[TRY IT]:
Transcribe exactly the lines that fall between the one holding "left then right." and the one holding "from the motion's", inclusive, from the entries below.

[Dataset excerpts]:
• • • •

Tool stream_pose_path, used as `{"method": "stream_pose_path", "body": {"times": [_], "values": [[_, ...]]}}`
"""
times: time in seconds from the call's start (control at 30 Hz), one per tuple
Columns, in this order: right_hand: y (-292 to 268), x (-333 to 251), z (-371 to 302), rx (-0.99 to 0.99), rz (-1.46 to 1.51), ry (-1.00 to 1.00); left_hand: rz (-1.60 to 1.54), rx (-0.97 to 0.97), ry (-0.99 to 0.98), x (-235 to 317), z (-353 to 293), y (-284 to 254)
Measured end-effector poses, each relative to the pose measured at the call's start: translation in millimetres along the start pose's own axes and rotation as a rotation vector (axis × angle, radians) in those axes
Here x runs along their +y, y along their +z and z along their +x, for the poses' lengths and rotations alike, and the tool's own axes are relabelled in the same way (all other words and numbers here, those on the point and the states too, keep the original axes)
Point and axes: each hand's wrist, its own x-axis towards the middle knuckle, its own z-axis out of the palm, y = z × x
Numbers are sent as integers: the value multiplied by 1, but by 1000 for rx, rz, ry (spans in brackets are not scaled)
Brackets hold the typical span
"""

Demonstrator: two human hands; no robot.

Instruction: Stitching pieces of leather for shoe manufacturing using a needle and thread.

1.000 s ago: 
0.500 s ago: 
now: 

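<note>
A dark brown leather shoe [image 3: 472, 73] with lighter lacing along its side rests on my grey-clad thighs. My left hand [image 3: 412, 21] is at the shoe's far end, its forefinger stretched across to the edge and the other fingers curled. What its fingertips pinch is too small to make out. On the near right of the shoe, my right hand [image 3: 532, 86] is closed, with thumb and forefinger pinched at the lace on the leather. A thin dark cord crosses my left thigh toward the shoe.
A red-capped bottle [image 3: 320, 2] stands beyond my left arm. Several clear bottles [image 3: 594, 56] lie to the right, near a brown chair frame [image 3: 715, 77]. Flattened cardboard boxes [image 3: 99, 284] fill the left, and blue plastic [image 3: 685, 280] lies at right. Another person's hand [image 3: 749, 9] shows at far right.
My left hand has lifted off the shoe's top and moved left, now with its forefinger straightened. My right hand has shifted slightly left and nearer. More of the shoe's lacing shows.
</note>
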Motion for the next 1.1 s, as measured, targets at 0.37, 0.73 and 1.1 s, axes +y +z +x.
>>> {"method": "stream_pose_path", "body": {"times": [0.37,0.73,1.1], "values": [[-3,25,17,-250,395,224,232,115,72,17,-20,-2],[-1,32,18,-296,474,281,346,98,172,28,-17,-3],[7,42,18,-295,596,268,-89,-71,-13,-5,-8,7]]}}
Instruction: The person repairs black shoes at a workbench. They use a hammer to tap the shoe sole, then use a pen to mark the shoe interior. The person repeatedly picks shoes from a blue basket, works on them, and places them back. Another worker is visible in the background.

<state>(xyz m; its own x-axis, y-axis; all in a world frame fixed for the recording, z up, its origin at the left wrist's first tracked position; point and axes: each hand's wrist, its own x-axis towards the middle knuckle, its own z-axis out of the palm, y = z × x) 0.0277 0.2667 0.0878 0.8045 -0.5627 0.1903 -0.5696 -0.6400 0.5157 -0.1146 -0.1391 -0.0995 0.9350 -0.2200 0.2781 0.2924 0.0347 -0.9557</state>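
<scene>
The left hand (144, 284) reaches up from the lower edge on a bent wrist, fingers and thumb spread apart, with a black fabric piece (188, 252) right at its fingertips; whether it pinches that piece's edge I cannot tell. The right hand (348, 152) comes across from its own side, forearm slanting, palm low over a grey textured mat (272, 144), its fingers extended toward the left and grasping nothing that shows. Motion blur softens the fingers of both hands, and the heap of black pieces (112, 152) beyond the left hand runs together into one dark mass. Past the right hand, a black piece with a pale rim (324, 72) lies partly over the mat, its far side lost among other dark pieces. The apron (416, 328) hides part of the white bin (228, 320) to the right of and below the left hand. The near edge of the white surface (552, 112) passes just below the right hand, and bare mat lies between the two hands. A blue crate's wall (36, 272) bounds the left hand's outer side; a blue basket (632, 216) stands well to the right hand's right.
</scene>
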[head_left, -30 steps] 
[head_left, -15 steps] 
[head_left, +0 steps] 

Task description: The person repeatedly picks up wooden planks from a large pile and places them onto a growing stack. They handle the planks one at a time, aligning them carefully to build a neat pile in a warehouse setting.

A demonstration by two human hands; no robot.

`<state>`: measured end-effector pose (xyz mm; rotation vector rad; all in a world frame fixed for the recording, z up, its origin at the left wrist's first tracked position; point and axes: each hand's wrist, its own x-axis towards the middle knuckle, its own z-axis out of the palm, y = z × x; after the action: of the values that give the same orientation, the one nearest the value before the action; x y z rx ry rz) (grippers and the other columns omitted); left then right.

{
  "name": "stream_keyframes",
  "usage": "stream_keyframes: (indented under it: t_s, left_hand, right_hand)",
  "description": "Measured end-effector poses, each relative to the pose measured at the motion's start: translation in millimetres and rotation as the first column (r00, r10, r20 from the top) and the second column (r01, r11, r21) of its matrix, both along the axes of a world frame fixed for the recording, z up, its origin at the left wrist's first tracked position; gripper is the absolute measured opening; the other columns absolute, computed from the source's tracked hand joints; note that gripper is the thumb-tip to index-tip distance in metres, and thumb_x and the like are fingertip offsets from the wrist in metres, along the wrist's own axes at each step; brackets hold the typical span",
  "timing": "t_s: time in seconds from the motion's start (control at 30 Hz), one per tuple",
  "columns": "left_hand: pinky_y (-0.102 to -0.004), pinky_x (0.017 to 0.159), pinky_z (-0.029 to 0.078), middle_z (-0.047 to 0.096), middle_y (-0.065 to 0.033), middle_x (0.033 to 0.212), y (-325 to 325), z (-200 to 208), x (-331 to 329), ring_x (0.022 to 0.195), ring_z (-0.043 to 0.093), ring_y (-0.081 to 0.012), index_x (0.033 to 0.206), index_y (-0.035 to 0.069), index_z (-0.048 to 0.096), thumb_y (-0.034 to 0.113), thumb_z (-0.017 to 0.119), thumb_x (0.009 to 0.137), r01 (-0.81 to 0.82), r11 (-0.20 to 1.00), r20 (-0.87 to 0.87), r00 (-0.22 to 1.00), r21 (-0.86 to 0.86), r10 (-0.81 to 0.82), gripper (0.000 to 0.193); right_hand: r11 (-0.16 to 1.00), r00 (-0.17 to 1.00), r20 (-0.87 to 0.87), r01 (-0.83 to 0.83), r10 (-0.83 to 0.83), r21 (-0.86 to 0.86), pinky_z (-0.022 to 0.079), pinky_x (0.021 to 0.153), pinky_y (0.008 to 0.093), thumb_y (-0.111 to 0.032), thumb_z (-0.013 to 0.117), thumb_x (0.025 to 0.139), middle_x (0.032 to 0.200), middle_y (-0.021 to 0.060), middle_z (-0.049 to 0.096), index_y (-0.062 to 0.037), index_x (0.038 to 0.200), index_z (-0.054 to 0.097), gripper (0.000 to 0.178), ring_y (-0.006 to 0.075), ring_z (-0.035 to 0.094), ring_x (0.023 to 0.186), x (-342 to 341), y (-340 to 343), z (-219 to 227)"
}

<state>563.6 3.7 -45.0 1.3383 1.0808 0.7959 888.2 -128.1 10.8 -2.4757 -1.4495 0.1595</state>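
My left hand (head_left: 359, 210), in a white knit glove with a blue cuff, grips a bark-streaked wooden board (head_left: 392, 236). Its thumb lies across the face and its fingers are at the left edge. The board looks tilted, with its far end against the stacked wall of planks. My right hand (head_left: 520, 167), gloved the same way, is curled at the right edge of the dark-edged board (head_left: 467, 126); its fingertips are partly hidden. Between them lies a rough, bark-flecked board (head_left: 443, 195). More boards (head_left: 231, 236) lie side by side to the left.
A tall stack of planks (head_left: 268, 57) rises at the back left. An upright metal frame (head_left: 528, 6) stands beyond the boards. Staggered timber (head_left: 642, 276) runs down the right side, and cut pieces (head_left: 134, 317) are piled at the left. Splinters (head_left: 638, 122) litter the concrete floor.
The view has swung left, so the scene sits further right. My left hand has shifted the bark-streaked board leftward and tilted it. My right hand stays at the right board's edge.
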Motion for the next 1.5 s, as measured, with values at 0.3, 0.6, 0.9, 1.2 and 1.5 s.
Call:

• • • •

[RESPONSE TO THIS EXERCISE]:
`<state>`: measured end-effector pose (xyz mm; rotation vector rad; all in a world frame fixed for the recording, z up, its origin at the left wrist's first tracked position; point and axes: each hand's wrist, its own x-axis towards the middle knuckle, its own z-axis out of the palm, y = z × x; after the action: of the values that give the same orientation, the one nearest the value before the action; x y z rx ry rz) (grippers and the other columns omitted); left then right.

{
  "name": "stream_keyframes",
  "usage": "stream_keyframes: (indented under it: t_s, left_hand, right_hand)",
  "description": "Measured end-effector poses, each relative to the pose measured at the motion's start: translation in millimetres and rotation as the first column (r00, r10, r20 from the top) and the second column (r01, r11, r21) of its matrix, both along the axes of a world frame fixed for the recording, z up, its origin at the left wrist's first tracked position; gripper is the absolute measured opening; the other columns absolute, computed from the source's tracked hand joints; note that gripper is the thumb-tip to index-tip distance in metres, and thumb_x and the like are fingertip offsets from the wrist in metres, along the wrist's own axes at each step; brackets hold the typical span",
  "timing": "t_s: time in seconds from the motion's start (control at 30 Hz), one per tuple",

The work on this exercise is now complete.